Testimony on the impact of detention:
One claimant, named Miria, who was detained in Yarl’s Wood when she claimed asylum, told the team that even though she was detained for ‘only’ a week she was very severely affected by it: “By that time when I got out of that detention, I was just touching the walls to walk, I couldn’t manage to stand on my own, I was very weak, very sick, because I was not eating. I was not sleeping, so it wasn’t, it was really, really bad time.”
Allan, a lawyer, told the team that SOGI claimants do not only face homophobic abuse in detention, but their vulnerability also makes it more difficult to work on their claim in a range of practical ways, for instance if they “are worried about a fax from UKLGIG coming in” which would reveal their identity to other detainees.
Angel’s story:
One of the UK claimants the team interviewed was Angel, who fled Zimbabwe after a lesbian relationship was discovered leading to her being attacked and raped to ‘straighten her up’. Angel says the hardest thing was to prove her sexuality. In a film about her experiences, which also interviews Dr Moira Dustin and Caroline Lucas MP, Angel says:
“It took about a year to get the date to go to court. The Home Office said ‘she only had one relationship with a girl, it can be an adolescent stage or confusion. It doesn’t say anything about her sexuality.’ When the results came the judge said ‘Ok, I believe that you are a lesbian but in Zimbabwe you can go and live in another city if you had problems’. When I went home from court I couldn’t sleep again. I don’t understand how it works. Once you get kicked out of the system your accommodation is taken away from you and you end up in the street. You have to offer your services for free, so whatever I’m going through right now, it’s abuse or whatever, I take it because I need a place to stay.”
Findings indicating a problem with accessing asylum justice in Europe:
- 39% of respondents had been waiting for more than six months for the main interview.
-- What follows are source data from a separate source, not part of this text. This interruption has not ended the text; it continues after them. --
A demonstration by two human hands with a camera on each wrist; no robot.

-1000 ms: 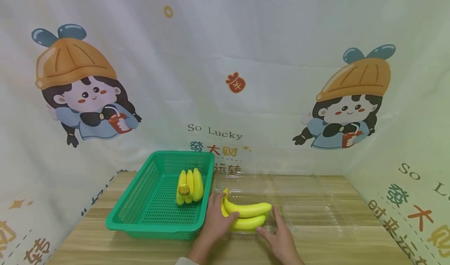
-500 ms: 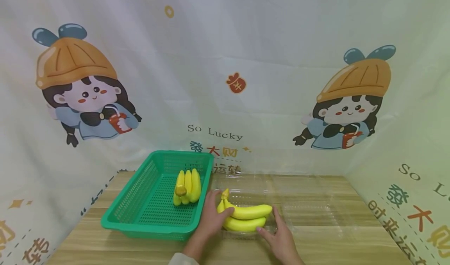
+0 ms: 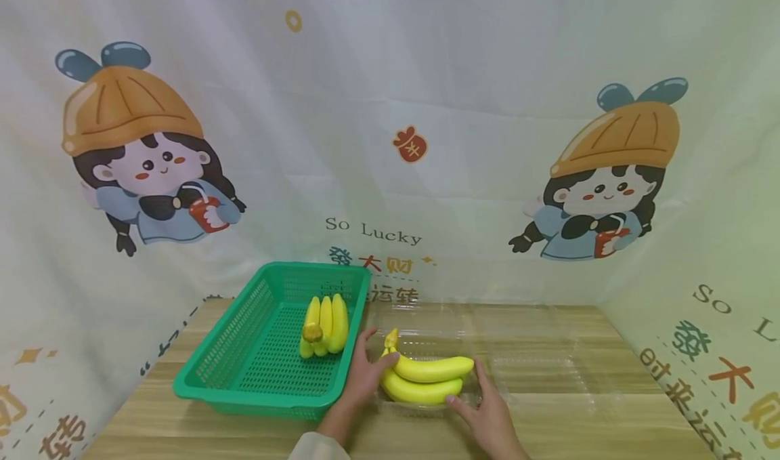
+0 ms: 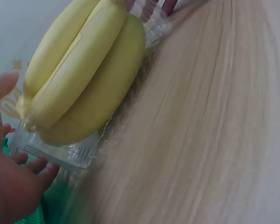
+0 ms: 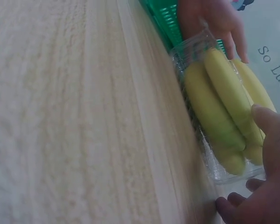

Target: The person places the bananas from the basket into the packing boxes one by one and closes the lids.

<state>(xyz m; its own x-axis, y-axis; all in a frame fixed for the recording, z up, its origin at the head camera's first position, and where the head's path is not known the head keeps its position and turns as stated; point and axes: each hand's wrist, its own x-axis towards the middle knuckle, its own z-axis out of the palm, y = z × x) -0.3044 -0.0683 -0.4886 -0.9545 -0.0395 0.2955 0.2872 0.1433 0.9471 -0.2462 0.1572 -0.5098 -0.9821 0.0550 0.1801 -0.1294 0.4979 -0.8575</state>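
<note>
A bunch of yellow bananas (image 3: pixel 426 370) lies in one half of a clear plastic clamshell box (image 4: pixel 60 154), its stem pointing to the far left. My left hand (image 3: pixel 363 373) is at the box's left end, between it and the basket. In the left wrist view, that hand's thumb stands apart from the bananas and its fingertips are by the box's end wall. At the right end, my right hand (image 3: pixel 489 409) spreads its thumb and fingers around the box's corner. The right wrist view shows its thumb (image 5: pixel 263 116) at the bananas, with the other fingers loosely bent beside the box.
A green plastic basket (image 3: pixel 268 398) stands on the left of the wooden table (image 3: pixel 567 433), holding another banana bunch (image 3: pixel 326 326). The box's other clear half (image 3: pixel 542 372) extends to the right. A printed cloth (image 3: pixel 475 196) hangs behind and beside the table.
The bananas' stem end has settled into the box, and my left hand has drawn back leftward from them. The green basket has shifted slightly left. My right hand has hardly moved.
</note>
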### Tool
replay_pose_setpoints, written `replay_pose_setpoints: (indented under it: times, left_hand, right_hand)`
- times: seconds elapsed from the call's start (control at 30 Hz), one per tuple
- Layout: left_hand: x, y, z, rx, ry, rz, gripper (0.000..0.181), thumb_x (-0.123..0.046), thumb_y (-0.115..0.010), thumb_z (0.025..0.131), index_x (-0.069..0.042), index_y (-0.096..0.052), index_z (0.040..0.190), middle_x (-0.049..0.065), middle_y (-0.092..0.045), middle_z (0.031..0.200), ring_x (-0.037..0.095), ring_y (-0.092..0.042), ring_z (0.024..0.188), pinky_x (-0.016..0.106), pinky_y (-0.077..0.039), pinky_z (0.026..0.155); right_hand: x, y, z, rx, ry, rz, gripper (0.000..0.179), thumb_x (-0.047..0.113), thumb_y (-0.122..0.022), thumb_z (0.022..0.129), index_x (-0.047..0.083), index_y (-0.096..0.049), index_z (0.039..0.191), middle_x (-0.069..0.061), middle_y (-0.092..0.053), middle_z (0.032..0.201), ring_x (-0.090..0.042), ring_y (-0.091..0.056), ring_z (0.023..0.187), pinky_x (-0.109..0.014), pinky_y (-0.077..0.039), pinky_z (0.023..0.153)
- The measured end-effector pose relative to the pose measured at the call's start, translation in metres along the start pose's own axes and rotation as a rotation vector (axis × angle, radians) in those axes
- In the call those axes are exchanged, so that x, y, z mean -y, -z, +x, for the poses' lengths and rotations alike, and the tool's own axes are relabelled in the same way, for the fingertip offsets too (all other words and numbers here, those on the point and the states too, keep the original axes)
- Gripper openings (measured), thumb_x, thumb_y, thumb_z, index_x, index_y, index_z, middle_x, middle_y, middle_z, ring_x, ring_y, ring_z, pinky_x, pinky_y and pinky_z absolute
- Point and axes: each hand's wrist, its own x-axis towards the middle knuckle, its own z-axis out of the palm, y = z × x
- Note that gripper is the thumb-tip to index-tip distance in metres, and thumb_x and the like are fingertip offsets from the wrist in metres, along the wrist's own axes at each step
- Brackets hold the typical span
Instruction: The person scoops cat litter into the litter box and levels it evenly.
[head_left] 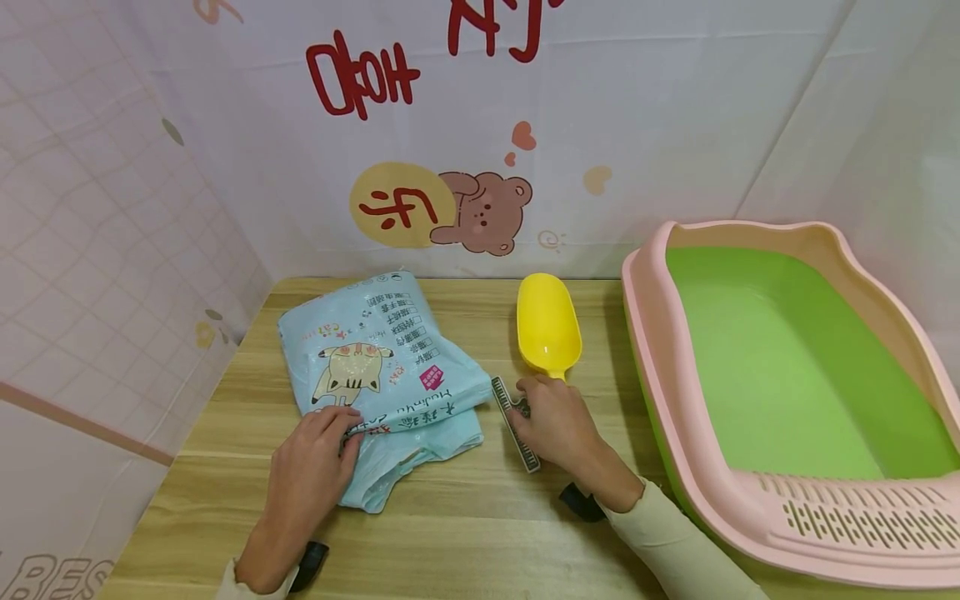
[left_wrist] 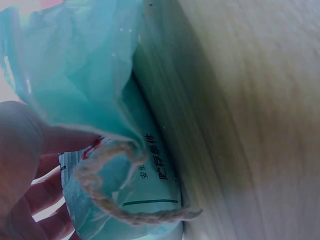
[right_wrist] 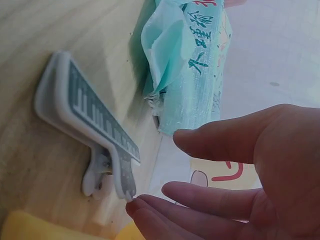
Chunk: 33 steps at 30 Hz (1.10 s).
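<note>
A light-blue plastic cat litter bag (head_left: 382, 342) with a cartoon cat lies folded over on the wooden table, its loose end (head_left: 405, 458) tucked beneath the front. My left hand (head_left: 315, 454) grips the folded front edge, with the fingers on top and the thumb below. A frayed cord (left_wrist: 107, 200) hangs at the bag in the left wrist view. Right of the bag lies a long sealing clip (head_left: 516, 425) with a ruler-like striped face. My right hand (head_left: 558, 421) is over it, thumb and fingers apart, one fingertip (right_wrist: 137, 205) right at the clip's handle.
A yellow scoop (head_left: 549, 321) lies just beyond my right hand, its handle toward me. At the right stands a large green litter box with a pink rim (head_left: 678, 367) and a slotted front ledge. A printed cloth wall (head_left: 637, 108) rises behind the table.
</note>
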Motion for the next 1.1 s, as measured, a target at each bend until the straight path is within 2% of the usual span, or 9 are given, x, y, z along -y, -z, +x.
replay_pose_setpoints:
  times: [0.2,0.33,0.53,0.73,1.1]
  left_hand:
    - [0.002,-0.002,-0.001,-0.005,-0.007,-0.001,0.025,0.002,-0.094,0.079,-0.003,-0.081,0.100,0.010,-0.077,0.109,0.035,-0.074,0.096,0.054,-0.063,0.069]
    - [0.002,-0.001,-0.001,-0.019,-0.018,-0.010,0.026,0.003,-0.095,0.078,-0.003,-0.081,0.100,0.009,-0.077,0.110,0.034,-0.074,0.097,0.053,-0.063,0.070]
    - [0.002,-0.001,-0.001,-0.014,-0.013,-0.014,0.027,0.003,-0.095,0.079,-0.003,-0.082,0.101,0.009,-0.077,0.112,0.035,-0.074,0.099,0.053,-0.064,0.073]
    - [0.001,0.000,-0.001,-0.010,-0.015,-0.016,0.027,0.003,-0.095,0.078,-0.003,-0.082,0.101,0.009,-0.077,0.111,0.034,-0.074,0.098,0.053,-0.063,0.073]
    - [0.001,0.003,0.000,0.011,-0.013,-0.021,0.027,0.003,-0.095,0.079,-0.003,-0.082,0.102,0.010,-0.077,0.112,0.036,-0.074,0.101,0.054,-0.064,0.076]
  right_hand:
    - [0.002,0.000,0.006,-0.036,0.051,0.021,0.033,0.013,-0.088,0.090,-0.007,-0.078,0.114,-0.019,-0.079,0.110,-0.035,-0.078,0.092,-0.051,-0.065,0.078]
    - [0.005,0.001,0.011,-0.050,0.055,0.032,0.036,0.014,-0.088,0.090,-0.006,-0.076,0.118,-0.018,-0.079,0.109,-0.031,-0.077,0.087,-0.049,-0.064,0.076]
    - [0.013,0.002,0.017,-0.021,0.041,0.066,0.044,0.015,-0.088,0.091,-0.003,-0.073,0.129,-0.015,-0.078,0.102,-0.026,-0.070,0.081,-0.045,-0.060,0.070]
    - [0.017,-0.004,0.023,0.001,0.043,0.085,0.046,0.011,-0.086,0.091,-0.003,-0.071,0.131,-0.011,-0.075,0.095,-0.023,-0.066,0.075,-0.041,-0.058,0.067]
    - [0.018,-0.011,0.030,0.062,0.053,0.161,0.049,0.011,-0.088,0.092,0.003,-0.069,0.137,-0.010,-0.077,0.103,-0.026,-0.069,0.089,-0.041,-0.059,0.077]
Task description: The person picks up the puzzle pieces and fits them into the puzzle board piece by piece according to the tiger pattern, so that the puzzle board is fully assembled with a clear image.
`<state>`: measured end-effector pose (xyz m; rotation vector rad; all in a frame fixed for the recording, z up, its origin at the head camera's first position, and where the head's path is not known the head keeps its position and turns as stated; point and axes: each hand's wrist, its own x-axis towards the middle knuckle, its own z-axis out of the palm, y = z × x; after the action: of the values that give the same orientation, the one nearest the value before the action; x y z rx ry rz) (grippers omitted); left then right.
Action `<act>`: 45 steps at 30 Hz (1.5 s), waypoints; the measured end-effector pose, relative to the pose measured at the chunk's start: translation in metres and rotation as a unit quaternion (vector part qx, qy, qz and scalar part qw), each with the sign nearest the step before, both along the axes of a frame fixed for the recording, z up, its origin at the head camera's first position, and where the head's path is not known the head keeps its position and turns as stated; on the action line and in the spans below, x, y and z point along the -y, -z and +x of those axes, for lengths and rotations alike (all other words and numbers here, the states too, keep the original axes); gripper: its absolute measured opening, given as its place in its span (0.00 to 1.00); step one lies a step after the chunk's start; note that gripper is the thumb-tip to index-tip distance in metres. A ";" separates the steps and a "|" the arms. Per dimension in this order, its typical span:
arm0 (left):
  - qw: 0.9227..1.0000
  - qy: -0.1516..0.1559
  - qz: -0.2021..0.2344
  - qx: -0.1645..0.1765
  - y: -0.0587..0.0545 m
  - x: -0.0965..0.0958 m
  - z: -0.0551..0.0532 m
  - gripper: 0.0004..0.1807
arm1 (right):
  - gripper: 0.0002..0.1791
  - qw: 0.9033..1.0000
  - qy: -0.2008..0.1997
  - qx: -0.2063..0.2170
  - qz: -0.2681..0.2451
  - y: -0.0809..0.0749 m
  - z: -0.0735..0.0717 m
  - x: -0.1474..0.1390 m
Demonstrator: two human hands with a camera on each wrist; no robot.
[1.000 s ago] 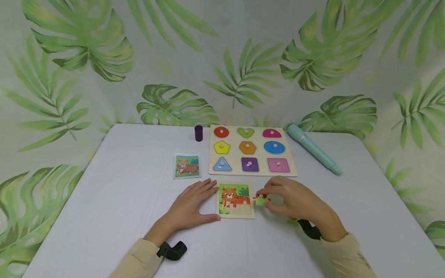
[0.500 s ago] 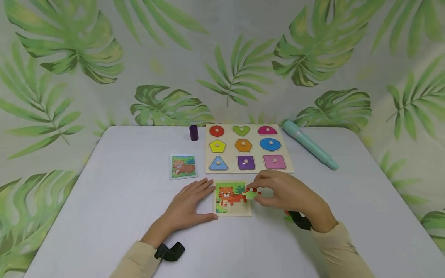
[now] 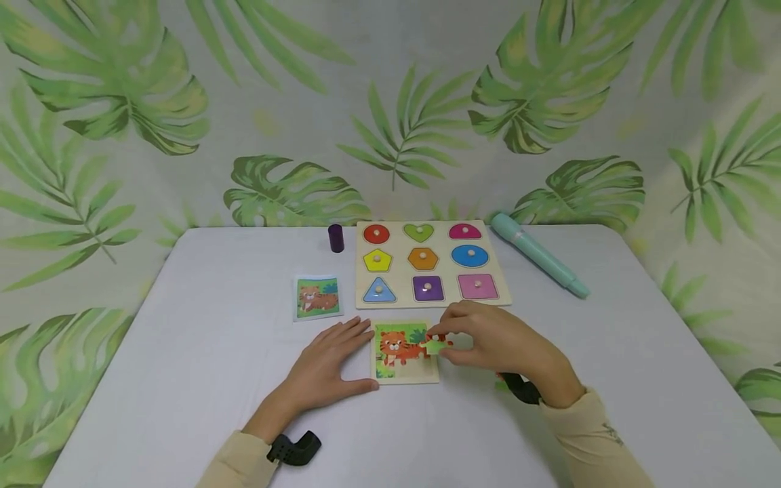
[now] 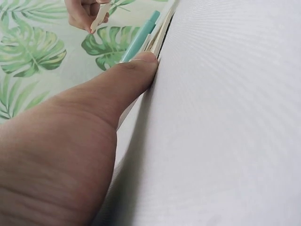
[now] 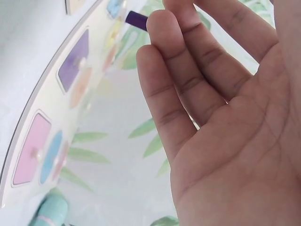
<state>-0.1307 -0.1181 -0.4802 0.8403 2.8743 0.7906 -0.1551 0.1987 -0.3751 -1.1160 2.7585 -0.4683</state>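
My right hand pinches a green and red jigsaw piece between thumb and fingers. The piece overlaps the right side of a small wooden tiger puzzle, whose lower part shows bare wood. In the left wrist view this piece appears edge-on, raised off the table. My left hand lies spread along the puzzle's left edge, its thumb at the lower left corner; in the left wrist view the thumb touches the board's edge. The right wrist view shows the palm and fingers, but the piece is hidden there.
Behind the puzzle lies a shape board with knobbed pieces. A tiger picture card is at its left, near a dark purple cylinder. A teal pen-like tube lies right. Something red and green shows under the right wrist.
My right hand has carried the piece leftward, from beside the puzzle to over its right side. The left hand has stayed against the puzzle's edge. The head view has shifted slightly.
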 end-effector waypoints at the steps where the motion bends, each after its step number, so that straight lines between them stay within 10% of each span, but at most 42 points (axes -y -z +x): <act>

- One in three of claimants did not know that they could claim asylum because of sexual orientation or gender identity when they arrived in Europe.
- Almost half the claimants did not have a legal advisor or representative to help them with their asylum application and more than half the supporters believed that adequate and affordable legal services was unavailable for SOGI claimants.
- Sixty-four per cent of supporters found interpreting services available to SOGI claimants were inappropriate and inadequate.
- More than half the claimants had physical or mental health problems related to the persecution they experienced or the process of claiming asylum.
The SOGICA project made a series of films about their research including about Angel (UK case study), Anbid (German case study), Mazen (Italian case study) and one about the SOGICA team itself.
About the research:
The SOGICA project has been a four-year (2016-2020) research project funded by the European Research Council (ERC) that explores the social and legal experiences of people across Europe claiming international protection on the basis of their sexual orientation or gender identity (SOGI).
The research team carried out fieldwork in Germany, Italy and the UK, including 143 interviews with SOGI asylum claimants and refugees, NGOs, policy-makers, decision-makers, members of the judiciary, legal representatives, and other professionals.
They also held 16 focus groups with SOGI asylum claimants and refugees; 24 non-participant contextual observations of court hearings; documentary analysis and freedom of information requests.
Between August 2018 and March 2019, SOGI asylum claimants and refugees in Europe, and those supporting them, were also invited to complete an online questionnaire about their experiences with SOGI asylum procedures and wider social experiences.